Hier der Film, den ich mir heute in arte um 20 Uhr 40 ansehen werde.




Darwins Alptraum – ein Film von Hubert Sauper

Ein wissenschaftliches Experiment bildet den Ausgangspunkt von Hubert Saupers verstörendem und zugleich packendem Dokumentarfilm, der gerade erst mit dem Europäischen Filmpreis ausgezeichnet wurde.
In den 1960ern wurde ein neue Spezies im Viktoriasee ausgesetzt: Der Nilbarsch, ein gefräßiger Räuber, merzte fast den gesamten Bestand einheimischer Fische aus und wurde damit zur akuten Bedrohung für das natürliche Gleichgewicht des Sees.

Unternommen wird dagegen jedoch nichts, denn die weißen Filets des Nilbarsches sind ein weltweiter Exportschlager. Riesige Flugzeuge treffen täglich ein um den Fischfang gegen eine Fracht auszutauschen, über die niemand etwas wissen mag – Kalaschnikows und Munition für die unzähligen Kriege im „dunklen“ Zentrum des Kontinents.

So hat die blühende multinationale Fisch- und Waffenindustrie ein verheerendes Bündnis am Ufer des weltgrößten tropischen Binnensees geschaffen: eine Armee einheimischer Fischer, Weltbankvertreter, Straßenkinder, afrikanischer Minister, EU-Kommissare, tansanischer Prostituierter und russischer Piloten.

2004, Dok./ 35mm, F/A/B, 107 Min – im Verleih von Arsenal Film

Preise:
Bester Dokumentarfilm 2004 - European Film Awards
Europa Cinemas Label Jury Award - Venice
Vienna Film Prize - Viennale
NFB Documentary Award - Montreal
Best Film - Copenhagen Dox
Grand Prix - Festival de Film d'Environnement Paris
 
Marianne schrieb:
Hier der Film, den ich mir heute in arte um 20 Uhr 40 ansehen werde.

Da war ich bei der Premiere in Wien!

Nachher war für mich bis zum nächsten Tag Schweigen angesagt. Da wird man so richtig zum €U-fan. Kann ich nur empfehlen.
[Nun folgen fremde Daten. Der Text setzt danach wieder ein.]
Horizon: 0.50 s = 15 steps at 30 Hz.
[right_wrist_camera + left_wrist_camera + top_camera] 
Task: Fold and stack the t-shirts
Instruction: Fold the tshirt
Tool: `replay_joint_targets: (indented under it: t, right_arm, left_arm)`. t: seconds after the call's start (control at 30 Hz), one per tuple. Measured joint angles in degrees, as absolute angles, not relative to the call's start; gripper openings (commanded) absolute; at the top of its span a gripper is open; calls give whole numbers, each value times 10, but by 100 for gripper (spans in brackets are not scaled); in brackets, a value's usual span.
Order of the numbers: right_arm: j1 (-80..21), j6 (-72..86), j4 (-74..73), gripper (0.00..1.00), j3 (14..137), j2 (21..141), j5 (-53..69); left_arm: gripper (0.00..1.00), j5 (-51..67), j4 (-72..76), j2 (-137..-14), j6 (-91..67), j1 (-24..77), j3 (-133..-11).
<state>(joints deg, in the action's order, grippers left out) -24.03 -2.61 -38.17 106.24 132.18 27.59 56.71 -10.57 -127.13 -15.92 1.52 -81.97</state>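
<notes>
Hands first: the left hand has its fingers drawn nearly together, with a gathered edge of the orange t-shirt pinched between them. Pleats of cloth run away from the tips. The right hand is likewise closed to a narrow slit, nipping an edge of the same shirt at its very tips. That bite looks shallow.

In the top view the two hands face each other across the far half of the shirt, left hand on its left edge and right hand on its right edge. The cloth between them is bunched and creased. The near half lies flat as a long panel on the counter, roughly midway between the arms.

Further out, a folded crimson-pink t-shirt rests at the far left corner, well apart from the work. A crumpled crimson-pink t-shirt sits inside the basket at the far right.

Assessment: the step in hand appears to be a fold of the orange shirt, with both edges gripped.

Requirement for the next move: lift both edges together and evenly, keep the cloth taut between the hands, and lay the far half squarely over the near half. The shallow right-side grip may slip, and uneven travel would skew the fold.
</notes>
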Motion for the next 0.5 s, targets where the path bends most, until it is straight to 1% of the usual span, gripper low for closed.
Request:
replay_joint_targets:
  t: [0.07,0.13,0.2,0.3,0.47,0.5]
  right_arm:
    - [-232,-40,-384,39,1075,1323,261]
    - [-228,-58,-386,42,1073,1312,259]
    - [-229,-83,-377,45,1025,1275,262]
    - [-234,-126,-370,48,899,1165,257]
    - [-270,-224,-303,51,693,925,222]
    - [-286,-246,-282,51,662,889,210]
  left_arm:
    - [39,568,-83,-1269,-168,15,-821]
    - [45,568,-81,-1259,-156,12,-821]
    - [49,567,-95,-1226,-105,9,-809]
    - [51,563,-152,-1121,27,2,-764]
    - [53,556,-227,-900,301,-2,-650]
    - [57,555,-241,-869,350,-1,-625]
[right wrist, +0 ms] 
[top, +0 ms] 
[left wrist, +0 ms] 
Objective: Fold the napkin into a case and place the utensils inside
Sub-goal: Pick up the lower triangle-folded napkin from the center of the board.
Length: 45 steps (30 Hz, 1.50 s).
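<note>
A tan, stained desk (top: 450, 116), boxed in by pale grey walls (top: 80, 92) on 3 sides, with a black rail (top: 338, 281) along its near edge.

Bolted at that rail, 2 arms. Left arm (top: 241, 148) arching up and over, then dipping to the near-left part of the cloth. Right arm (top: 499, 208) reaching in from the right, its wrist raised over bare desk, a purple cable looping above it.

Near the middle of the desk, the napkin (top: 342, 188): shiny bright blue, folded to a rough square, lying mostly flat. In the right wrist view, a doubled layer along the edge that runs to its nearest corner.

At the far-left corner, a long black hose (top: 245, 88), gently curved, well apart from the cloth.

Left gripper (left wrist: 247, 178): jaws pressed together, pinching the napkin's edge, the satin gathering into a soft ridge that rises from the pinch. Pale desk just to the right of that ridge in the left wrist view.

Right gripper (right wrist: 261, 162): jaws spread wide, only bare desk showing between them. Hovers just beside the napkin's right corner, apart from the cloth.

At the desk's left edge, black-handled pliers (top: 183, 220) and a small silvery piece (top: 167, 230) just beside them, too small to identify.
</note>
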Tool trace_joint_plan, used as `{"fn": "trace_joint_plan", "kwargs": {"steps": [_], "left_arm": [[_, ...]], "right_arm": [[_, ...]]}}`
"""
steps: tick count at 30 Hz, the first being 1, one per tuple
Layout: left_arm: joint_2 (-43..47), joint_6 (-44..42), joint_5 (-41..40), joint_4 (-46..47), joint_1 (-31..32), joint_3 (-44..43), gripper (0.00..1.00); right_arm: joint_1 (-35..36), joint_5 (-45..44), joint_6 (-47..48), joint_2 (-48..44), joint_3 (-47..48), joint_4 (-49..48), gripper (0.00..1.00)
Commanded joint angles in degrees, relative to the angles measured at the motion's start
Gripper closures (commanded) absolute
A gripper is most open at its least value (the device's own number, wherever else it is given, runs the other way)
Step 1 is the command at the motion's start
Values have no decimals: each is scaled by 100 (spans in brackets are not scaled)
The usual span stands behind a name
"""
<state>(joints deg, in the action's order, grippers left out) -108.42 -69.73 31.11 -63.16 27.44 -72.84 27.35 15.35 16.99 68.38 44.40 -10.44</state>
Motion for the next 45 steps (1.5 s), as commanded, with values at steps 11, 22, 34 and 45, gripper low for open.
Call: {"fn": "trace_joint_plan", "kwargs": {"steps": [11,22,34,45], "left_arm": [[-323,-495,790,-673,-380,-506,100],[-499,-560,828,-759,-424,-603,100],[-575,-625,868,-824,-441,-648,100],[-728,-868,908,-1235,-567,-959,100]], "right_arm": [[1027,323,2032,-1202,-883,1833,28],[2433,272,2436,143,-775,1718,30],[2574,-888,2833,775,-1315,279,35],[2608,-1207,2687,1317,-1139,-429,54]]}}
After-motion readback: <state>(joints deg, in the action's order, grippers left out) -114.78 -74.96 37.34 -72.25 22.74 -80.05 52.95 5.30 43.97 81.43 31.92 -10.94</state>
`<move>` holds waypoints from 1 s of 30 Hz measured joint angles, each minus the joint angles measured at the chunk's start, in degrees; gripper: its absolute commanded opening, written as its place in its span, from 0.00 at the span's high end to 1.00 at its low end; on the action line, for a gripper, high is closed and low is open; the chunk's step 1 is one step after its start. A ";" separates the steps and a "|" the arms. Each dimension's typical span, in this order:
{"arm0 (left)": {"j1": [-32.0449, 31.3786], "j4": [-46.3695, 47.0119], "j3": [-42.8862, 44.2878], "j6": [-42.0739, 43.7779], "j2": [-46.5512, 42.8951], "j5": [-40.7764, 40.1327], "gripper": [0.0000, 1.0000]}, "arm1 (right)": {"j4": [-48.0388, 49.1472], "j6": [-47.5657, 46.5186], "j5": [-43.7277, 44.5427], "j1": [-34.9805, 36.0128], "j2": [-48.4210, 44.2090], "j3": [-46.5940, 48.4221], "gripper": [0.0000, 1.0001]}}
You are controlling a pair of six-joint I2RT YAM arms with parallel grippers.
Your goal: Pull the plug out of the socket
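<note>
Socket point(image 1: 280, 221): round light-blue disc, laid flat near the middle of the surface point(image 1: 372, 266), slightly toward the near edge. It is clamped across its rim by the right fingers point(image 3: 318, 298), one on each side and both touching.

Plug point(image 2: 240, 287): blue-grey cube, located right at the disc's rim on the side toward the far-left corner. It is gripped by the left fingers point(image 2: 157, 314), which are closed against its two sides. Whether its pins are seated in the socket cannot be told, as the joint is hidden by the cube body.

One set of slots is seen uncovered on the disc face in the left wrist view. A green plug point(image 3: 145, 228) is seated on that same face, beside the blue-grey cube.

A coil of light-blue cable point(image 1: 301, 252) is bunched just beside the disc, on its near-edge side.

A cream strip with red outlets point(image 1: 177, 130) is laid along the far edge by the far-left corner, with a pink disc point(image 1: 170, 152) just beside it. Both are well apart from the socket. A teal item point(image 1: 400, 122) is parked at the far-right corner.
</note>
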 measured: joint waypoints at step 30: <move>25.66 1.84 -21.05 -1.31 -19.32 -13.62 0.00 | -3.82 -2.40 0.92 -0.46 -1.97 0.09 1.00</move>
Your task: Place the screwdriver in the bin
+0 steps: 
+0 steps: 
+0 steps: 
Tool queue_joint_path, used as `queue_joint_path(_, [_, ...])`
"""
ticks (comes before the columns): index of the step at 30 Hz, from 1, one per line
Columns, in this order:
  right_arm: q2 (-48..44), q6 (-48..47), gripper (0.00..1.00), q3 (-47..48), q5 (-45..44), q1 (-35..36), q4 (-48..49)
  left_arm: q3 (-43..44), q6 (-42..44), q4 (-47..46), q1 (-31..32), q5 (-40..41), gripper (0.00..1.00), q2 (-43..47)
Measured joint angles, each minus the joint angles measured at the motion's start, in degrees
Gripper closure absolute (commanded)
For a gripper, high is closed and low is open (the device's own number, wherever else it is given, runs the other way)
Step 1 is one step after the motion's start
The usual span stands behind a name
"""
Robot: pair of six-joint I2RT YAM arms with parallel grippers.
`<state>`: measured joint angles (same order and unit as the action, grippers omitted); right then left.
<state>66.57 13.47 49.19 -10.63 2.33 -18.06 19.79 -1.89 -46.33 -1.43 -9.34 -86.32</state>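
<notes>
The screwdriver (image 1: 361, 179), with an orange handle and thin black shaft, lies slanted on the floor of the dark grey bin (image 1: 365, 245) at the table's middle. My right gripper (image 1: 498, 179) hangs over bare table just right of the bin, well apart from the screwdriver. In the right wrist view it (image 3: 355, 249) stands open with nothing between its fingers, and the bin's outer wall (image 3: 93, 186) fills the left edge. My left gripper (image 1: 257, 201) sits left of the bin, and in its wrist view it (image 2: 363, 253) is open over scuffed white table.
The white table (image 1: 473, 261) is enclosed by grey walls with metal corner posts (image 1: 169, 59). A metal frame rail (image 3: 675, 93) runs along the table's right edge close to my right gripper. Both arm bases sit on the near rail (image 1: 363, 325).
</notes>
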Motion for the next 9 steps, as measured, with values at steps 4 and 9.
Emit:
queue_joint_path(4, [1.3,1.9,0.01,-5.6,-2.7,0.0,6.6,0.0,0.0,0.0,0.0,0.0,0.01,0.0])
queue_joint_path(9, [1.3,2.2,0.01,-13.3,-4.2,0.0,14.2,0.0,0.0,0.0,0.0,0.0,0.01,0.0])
Eine gute Nacht dann allen, diethelm
 
Ich möchte nun - nach diesem Film, der geradezu ein Musterbeispiel für die systemimmanenten Verbrechen unseres Wirtsachaftssystems ist - auch nichts mehr sagen.
Nur hinweisen möchte ich auf das Schlussinterview:

Der russische Pilot, der Waffen nach Tansania bringt und den Fisch, der den Viktoriasee zu einer Kloake macht in die Länder der EU bringt, konnte nur noch mit Tränen in den Augen stammeln: " Ich will doch auch, dass alle Kinder glücklich sind - aber - was soll ich machen ... ich habe Familie " ( sinngemäßes Zitat)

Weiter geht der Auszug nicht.